SOURCE INFORMATION.
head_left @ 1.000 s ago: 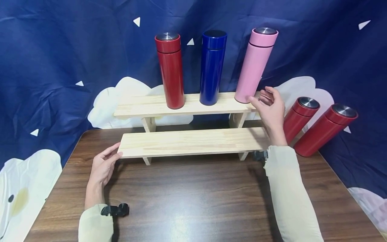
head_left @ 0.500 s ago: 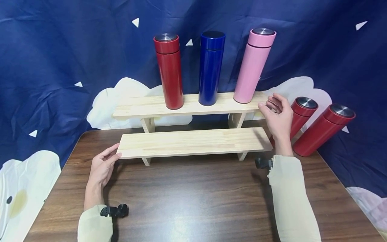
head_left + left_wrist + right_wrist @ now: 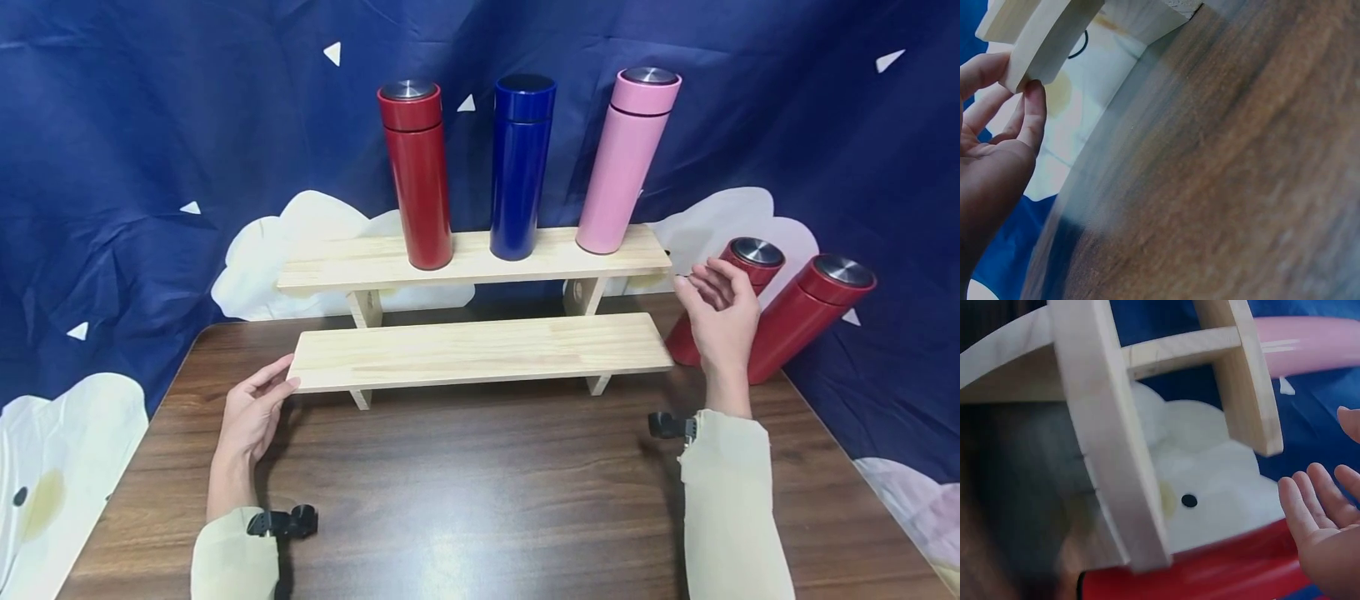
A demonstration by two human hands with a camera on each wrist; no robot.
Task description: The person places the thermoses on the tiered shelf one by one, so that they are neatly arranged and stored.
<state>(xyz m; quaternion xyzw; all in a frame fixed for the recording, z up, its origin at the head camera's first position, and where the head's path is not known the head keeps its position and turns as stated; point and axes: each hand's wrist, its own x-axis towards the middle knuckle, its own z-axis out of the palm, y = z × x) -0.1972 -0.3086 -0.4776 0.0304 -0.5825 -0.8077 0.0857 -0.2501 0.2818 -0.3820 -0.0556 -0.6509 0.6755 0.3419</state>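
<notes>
Both hands open: left hand (image 3: 253,414) touches lower shelf (image 3: 480,351), right hand (image 3: 722,315) empty.

A dark wood-grain table (image 3: 480,492) is carrying a two-tier wooden shelf (image 3: 480,354), which is standing toward the table's far edge. The shelf's lower tier is sitting bare in front, while the upper tier (image 3: 337,267) behind it is holding three flasks upright in a row: a red flask (image 3: 416,175) on the left, a dark blue flask (image 3: 519,167) in the middle, and a pink flask (image 3: 626,162) on the right. Two more red flasks (image 3: 806,317) are standing directly on the table just beside the shelf's right end.
</notes>
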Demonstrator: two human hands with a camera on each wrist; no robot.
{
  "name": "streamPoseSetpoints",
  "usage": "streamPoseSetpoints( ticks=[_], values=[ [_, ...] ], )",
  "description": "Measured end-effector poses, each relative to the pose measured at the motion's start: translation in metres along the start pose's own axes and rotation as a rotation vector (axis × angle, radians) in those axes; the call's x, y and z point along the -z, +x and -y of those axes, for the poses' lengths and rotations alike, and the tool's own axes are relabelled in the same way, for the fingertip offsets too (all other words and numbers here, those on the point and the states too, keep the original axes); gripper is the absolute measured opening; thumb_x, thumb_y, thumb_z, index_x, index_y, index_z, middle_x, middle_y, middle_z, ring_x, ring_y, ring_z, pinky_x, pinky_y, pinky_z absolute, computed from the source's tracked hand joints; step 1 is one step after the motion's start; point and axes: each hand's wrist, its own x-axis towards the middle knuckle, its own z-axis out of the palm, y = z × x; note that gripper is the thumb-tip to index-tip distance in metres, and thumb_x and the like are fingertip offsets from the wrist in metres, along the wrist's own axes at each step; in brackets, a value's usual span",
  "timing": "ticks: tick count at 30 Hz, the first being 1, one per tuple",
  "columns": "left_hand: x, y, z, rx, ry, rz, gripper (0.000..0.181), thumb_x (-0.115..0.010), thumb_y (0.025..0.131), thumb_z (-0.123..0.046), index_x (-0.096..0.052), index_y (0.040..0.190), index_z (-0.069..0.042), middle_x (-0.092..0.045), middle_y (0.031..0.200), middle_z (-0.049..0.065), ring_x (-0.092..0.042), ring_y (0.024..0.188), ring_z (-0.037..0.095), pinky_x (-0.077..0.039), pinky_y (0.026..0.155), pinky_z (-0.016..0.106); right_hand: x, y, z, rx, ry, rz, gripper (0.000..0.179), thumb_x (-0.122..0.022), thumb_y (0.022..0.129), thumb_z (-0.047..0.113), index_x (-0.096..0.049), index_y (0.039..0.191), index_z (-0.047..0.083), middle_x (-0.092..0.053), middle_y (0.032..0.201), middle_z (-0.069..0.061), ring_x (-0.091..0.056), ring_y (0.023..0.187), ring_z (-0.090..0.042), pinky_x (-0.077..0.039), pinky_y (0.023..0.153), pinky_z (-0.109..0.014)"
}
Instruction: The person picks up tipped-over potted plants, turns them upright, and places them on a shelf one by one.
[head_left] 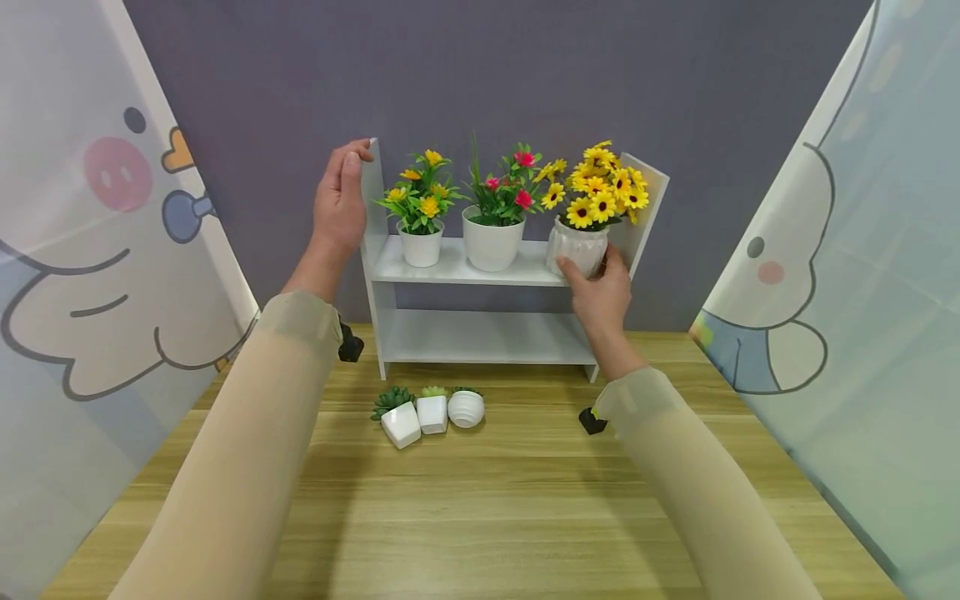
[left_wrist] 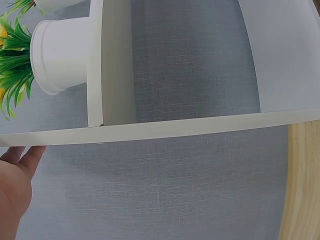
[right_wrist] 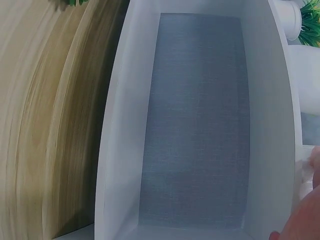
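Observation:
At the right end of the white shelf's (head_left: 495,327) upper board, my right hand (head_left: 604,296) grips a ribbed white pot of yellow sunflowers (head_left: 596,190), thumb on its front and fingers round its right side. Only part of this hand (right_wrist: 306,212) enters the right wrist view, at the lower right. My left hand (head_left: 341,204) is raised at the shelf's left side panel (head_left: 372,200), its fingers touching the panel's outer face; the left wrist view shows those fingertips (left_wrist: 31,159) against it. Beside the sunflowers stand a pot with red flowers (head_left: 493,237) and a smaller pot with yellow-orange flowers (head_left: 422,246).
On the wooden table (head_left: 465,517) before the shelf, three small white succulent pots lie tipped close together: a square one (head_left: 401,425), another square one (head_left: 432,415) and a round ribbed one (head_left: 467,409). A grey partition (head_left: 480,75) rises behind; cartoon-printed curtains (head_left: 862,250) flank the table.

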Motion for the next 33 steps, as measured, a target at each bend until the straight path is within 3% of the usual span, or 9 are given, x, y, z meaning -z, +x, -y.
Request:
streamPoseSetpoints(
  ticks=[6, 17, 26, 33],
  values=[
    [0.002, -0.002, 0.001, 0.005, 0.005, 0.005, 0.038, -0.033, 0.121, -0.037, -0.056, 0.137, -0.011, -0.050, 0.169, -0.004, -0.039, 0.161, 0.009, -0.029, 0.132, 0.029, -0.001, -0.001, 0.001, 0.021, 0.028, 0.020, 0.086, -0.078, 0.101, 0.044, -0.039, 0.168, 0.006, -0.050, 0.168, -0.017, -0.048, 0.156, -0.035, -0.038, 0.130, -0.049],
    [0.003, -0.003, -0.003, 0.007, 0.009, 0.011, 0.035, -0.034, 0.121, -0.038, -0.058, 0.134, -0.017, -0.050, 0.169, -0.007, -0.041, 0.159, 0.009, -0.029, 0.132, 0.029, 0.015, -0.014, 0.007, -0.071, 0.082, 0.076, 0.099, -0.078, 0.100, 0.051, -0.026, 0.173, 0.008, -0.033, 0.179, -0.011, -0.034, 0.164, -0.030, -0.031, 0.135, -0.043],
    [0.000, 0.002, 0.001, 0.009, -0.001, 0.014, 0.038, -0.033, 0.121, -0.034, -0.056, 0.138, -0.009, -0.050, 0.170, -0.003, -0.042, 0.159, 0.014, -0.029, 0.132, 0.029, 0.037, -0.038, 0.004, -0.057, 0.119, 0.099, 0.090, -0.078, 0.101, 0.049, -0.035, 0.168, 0.008, -0.039, 0.173, -0.010, -0.038, 0.158, -0.028, -0.037, 0.130, -0.046],
    [0.001, 0.001, -0.002, 0.016, 0.001, 0.012, 0.033, -0.034, 0.121, -0.037, -0.058, 0.132, -0.018, -0.050, 0.168, -0.005, -0.043, 0.157, 0.010, -0.030, 0.132, 0.029, 0.049, -0.058, -0.005, -0.023, 0.090, 0.175, 0.086, -0.078, 0.102, 0.047, -0.039, 0.164, 0.004, -0.045, 0.168, -0.015, -0.044, 0.154, -0.032, -0.041, 0.126, -0.050]
  ],
)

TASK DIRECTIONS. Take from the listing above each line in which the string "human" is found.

EXERCISE OUTPUT.
A demonstration by two human hands with a camera on each wrist; no robot.
Demonstrator: two human hands with a camera on each wrist; no robot.

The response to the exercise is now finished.